Further, before the electric energy is fed back by the traction load and transmitted to the energy storage device for absorption and storage, for example, the method further comprises the following steps: and judging whether the current electric energy stored by the energy storage device is smaller than a first preset threshold value, if so, feeding back the electric energy by the traction load and transmitting the electric energy to the energy storage device for absorption and storage, and if not, consuming the electric energy fed back by the traction load only by the braking resistor. Before the magnetic suspension train is driven by the electric energy released by the energy storage device, for example, the method further comprises the following steps: and judging whether the electric energy currently stored by the energy storage device is larger than a second preset threshold value, if so, releasing the electric energy by the energy storage device to drive the magnetic suspension train, and if not, putting the energy storage device into use.

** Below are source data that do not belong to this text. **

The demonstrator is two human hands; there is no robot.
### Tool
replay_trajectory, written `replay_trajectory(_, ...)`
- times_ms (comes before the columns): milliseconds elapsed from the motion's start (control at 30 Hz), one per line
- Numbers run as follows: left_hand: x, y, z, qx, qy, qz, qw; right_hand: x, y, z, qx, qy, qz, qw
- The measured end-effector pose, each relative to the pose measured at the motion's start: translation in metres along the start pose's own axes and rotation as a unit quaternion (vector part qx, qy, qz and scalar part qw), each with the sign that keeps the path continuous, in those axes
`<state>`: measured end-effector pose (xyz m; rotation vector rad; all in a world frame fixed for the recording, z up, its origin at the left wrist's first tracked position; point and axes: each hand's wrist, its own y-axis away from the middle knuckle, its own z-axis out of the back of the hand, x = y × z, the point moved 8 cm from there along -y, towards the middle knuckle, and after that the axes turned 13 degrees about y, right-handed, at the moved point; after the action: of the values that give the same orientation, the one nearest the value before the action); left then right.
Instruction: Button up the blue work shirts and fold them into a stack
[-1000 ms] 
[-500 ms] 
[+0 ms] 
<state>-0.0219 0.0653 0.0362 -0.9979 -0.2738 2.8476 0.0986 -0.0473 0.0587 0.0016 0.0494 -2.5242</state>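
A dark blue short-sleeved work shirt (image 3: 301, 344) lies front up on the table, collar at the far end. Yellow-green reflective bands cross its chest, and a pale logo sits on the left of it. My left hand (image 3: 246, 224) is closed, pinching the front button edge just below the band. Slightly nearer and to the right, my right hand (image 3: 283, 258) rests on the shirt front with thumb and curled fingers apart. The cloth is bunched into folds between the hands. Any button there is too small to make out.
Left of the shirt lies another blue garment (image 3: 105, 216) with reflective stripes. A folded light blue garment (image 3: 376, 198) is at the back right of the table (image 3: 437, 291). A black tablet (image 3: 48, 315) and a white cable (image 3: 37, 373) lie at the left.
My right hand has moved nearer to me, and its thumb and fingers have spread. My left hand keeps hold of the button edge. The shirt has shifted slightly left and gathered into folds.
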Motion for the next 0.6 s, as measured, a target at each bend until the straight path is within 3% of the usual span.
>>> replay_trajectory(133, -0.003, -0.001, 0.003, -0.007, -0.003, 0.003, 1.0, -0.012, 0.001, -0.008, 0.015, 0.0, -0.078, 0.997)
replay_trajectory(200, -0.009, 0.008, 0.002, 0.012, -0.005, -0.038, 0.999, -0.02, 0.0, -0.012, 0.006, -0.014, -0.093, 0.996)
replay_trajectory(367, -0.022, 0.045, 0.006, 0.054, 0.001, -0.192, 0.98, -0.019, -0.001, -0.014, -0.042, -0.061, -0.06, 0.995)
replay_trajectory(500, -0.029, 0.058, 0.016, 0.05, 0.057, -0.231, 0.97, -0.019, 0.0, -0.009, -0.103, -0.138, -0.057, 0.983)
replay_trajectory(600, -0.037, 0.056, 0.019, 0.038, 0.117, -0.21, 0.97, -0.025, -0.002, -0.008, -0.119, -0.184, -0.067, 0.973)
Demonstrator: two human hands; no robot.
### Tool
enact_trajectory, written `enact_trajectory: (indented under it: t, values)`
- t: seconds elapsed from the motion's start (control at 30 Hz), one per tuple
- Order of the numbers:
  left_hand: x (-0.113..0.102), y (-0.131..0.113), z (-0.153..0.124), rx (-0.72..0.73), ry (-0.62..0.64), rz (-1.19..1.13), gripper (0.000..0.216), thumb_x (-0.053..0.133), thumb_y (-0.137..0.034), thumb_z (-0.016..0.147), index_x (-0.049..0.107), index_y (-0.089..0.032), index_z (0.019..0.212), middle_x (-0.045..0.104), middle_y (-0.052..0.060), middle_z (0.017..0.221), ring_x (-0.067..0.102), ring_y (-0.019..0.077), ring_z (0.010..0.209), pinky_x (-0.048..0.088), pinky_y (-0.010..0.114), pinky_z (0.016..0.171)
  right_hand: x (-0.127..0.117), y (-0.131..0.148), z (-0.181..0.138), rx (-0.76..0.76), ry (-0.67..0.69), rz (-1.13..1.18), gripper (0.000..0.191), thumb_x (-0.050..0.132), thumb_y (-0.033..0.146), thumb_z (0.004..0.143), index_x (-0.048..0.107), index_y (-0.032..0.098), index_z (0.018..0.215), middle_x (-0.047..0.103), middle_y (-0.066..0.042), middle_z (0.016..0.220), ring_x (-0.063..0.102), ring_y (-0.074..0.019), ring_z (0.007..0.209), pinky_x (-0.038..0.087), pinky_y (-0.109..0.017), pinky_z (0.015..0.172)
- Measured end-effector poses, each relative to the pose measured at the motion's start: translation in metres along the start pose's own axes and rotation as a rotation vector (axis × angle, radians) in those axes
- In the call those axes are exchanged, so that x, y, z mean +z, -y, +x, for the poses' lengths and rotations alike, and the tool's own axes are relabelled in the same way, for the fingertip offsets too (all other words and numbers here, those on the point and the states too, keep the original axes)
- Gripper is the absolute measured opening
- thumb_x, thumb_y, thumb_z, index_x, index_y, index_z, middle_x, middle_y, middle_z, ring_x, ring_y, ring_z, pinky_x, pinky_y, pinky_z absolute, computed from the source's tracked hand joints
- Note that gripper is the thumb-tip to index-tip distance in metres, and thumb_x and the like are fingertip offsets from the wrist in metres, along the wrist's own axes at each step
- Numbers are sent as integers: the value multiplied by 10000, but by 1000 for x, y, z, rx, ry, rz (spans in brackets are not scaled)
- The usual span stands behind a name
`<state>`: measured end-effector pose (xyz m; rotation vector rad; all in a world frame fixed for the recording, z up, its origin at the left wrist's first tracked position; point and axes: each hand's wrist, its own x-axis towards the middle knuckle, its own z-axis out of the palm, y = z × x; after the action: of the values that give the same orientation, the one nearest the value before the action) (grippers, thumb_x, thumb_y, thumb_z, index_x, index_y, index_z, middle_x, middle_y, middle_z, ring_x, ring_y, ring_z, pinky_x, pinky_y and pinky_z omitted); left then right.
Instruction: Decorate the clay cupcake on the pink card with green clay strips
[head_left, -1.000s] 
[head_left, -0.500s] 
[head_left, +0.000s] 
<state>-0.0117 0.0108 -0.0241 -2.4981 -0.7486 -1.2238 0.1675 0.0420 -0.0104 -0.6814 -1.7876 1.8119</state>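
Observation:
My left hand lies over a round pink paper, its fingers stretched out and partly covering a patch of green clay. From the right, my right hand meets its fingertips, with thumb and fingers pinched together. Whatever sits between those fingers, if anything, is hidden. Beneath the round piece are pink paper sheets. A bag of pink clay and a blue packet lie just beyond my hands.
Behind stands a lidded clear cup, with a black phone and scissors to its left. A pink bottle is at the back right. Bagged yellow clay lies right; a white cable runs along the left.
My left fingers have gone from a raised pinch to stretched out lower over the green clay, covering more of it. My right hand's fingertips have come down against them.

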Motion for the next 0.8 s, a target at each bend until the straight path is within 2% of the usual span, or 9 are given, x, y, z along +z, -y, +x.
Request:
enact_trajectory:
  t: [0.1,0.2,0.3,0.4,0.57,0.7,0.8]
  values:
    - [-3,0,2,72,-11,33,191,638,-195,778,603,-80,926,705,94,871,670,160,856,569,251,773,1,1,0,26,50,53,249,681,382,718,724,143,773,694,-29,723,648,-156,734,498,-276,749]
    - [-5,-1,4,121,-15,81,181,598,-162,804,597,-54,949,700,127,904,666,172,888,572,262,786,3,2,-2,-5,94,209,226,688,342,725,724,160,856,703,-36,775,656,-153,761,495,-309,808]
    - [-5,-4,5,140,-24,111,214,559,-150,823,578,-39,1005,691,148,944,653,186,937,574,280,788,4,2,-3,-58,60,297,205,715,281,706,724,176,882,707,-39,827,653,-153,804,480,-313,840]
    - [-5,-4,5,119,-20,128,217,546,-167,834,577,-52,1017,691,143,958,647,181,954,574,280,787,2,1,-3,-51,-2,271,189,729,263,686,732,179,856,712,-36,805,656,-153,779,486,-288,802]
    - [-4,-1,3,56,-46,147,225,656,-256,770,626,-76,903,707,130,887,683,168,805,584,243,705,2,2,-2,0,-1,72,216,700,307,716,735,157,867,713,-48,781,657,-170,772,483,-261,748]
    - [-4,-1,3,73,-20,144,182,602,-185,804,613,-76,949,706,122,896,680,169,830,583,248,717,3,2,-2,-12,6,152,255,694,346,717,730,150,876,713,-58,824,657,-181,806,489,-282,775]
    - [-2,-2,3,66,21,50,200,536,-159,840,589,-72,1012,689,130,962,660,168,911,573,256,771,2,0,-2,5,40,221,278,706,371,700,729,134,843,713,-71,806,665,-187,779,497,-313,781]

Further, after the energy storage device starts to absorb and store the electric energy, for example, the method further includes: and judging whether the current stored electric energy of the energy storage device is larger than a maximum storage threshold value, if so, performing constant-voltage charging on the energy storage device, and if not, performing constant-current charging on the energy storage device. After the energy storage device releases electric energy and starts releasing electric energy, for example, the method further comprises the following steps: and judging whether the current stored electric energy of the energy storage device is smaller than a minimum storage threshold value, if so, quitting the use of the energy storage device, and if not, performing constant-voltage discharge by the energy storage device.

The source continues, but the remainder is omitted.